Interestingly, while “individualization” or “personalization” of treatment is a top priority on the research agenda of most psychiatric scientific societies, TDM is indeed the only clinically proven approach for personalized treatment in psychiatry. This is in sharp contrast to the fact that – although cheap and widely available – TDM is not systematically established in routine patient care. While the translation of a tremendous amount of knowledge about the biological bases of mental disorders, which has been accumulated over the last half century, into clinical practice is at best insufficient, and with industry research in psychopharmacology that has focused on the development of new compounds being more or less unsuccessful, huge numbers of patients would benefit from improvement of treatment with the drugs that are already available. TDM and pharmacogenetics, the latter being tightly linked to the former, because drug plasma levels are strongly determined by genotypes of drug metabolizing enzymes, represent tools that substantially increase the safety of treatment with psychotropic drugs and that enhance treatment response.

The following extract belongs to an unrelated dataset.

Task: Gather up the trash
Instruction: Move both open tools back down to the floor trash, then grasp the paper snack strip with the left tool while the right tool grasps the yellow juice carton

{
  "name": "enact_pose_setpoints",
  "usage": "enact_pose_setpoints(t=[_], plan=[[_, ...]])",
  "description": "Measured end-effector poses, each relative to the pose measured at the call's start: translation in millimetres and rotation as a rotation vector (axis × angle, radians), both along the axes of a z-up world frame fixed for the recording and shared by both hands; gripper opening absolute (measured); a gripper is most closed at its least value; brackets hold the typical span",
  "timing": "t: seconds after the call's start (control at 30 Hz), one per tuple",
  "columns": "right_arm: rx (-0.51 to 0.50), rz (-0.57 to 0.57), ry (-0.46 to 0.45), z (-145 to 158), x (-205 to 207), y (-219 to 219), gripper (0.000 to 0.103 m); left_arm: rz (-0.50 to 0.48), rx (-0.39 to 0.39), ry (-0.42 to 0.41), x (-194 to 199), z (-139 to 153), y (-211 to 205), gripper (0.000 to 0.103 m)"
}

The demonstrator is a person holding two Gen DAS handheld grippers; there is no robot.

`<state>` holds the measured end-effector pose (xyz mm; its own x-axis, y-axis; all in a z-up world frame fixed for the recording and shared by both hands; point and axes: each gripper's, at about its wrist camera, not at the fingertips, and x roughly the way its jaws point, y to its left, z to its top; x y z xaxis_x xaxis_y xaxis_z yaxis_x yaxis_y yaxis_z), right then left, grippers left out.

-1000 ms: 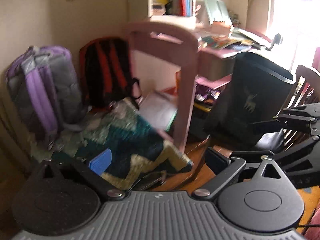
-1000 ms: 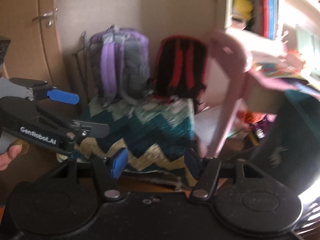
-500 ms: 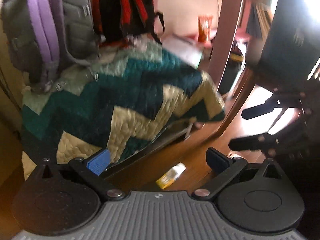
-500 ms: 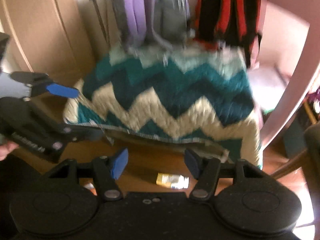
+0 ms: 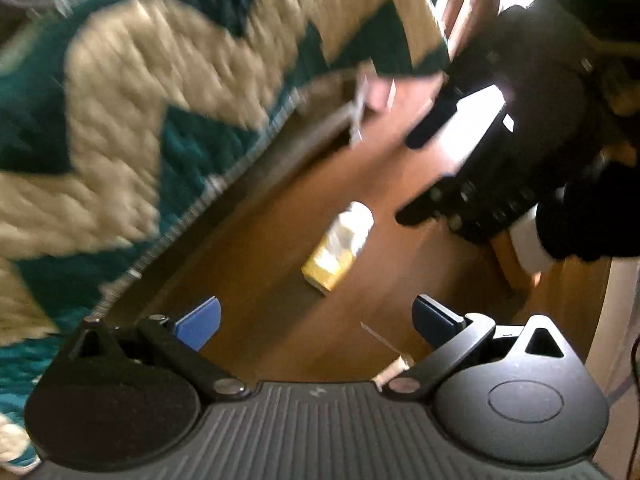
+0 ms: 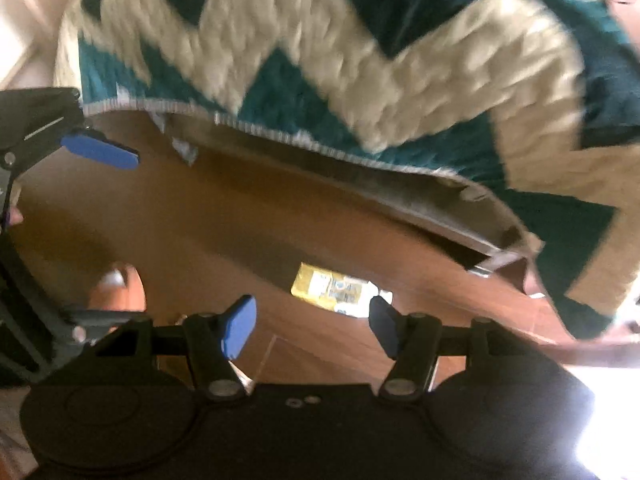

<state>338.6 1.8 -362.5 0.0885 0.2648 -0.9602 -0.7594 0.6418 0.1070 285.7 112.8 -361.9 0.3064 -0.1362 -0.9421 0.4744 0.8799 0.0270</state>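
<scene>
Pointing steeply down at the wooden floor (image 6: 192, 216), I hold my right gripper (image 6: 312, 326) with its blue pads wide apart and nothing between them. The yellow-and-white wrapper (image 6: 334, 290) lies flat on the floor just beyond those pads, near the zigzag quilt (image 6: 360, 64). My left gripper (image 5: 316, 322) also stands apart and bare, short of the wrapper.
</scene>
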Motion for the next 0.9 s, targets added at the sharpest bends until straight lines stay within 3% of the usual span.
enact_pose_setpoints(t=[0.17, 0.57, 0.77, 0.9], plan=[[-0.03, 0.135, 0.042, -54, 11, 16, 0.062, -0.124, 0.016, 0.096, -3, -59, -8, 0.102], [-0.13, 0.503, -0.009, -152, 14, 48, 0.062, -0.571, 0.119, 0.084, -69, -168, -33, 0.102], [-0.151, 0.673, -0.049, -183, 5, 57, 0.062, -0.701, 0.189, 0.109, -93, -218, -31, 0.101], [-0.169, 0.749, -0.071, -198, 2, 61, 0.062, -0.729, 0.218, 0.104, -95, -238, -27, 0.09]])
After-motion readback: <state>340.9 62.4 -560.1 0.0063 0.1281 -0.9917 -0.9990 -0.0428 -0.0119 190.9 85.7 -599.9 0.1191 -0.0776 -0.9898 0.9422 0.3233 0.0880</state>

While several influential commissions and consortia such as the “Clinical Pharmacogenetics Implementation Consortium (CPIC)” [5] and the German “Commission on Genetic Testing (GEKO)” [6] recently published recommendations on how to integrate and implement pharmacogenetics and dosing recommendations based on CYP2D6 and/or CYP2C19 genotype into clinical routine towards personalized medicine, such guidelines are mostly ignored by clinicians and are far from application to routine patient management. Jose de Leon in his commentary on the new consensus guidelines [2, in this issue] points out that TDM has been widely neglected by US psychiatry, because it has speculated for decades on the pharmacodynamics of psychotropic drugs – which is still mostly unknown – and ignored the hard science of pharmacokinetics. The major influence of US on European psychiatry might have substantially influenced the reception of TDM in Europe and elsewhere in the world. I strongly agree with de Leon that it is now the challenging task for the AGNP task force TDM to make the huge amount of knowledge, which has been put together in the new consensus guidelines, digestible for clinicians, and to teach them the science of TDM, pharmacokinetics and pharmacogenetics.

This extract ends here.